*Your goal:* Reply with one number: the count of lines in the data that hold the string "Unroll".

*Data provided:*
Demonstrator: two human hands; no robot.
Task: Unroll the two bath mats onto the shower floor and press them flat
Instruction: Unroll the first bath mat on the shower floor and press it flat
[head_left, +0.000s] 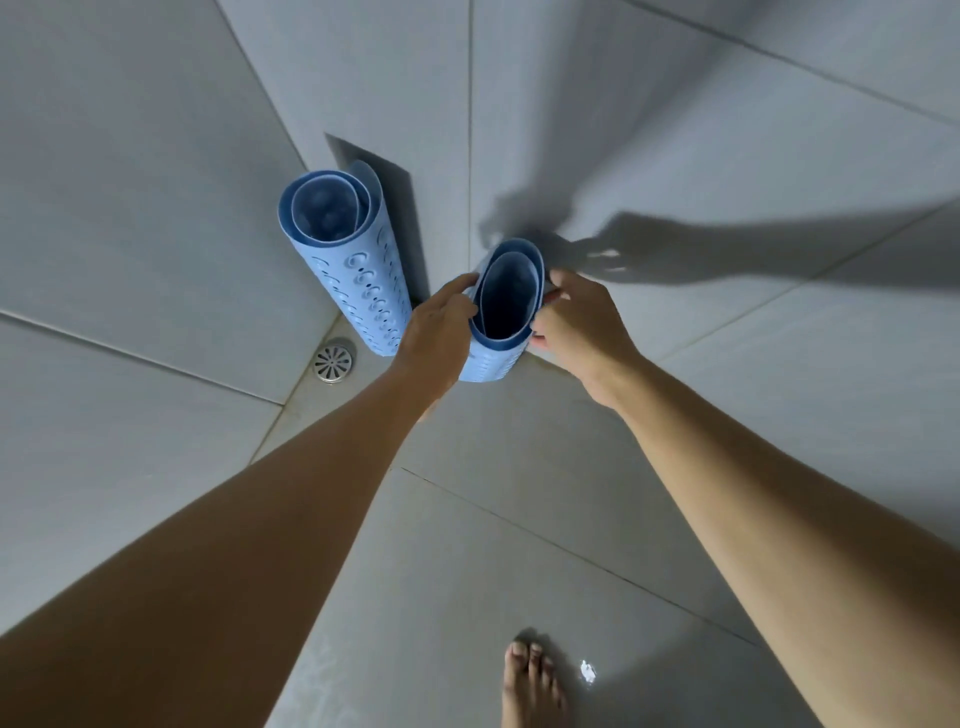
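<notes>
Two light-blue rubber bath mats with rows of holes stand rolled up on end in the corner of the shower. The left roll (345, 270) leans against the wall, untouched. The right roll (506, 306) stands close to it, seen from above down its hollow middle. My left hand (439, 332) grips the left side of this roll's top rim. My right hand (582, 327) pinches the right side of the same rim, fingers curled over the edge.
A round metal floor drain (333, 360) sits just left of the rolls' bases. Grey tiled walls meet in the corner behind the mats. The grey tiled floor (467, 545) spreads toward me, wet in places. A bare foot (530, 686) stands at the bottom.
</notes>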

*Exercise response:* 2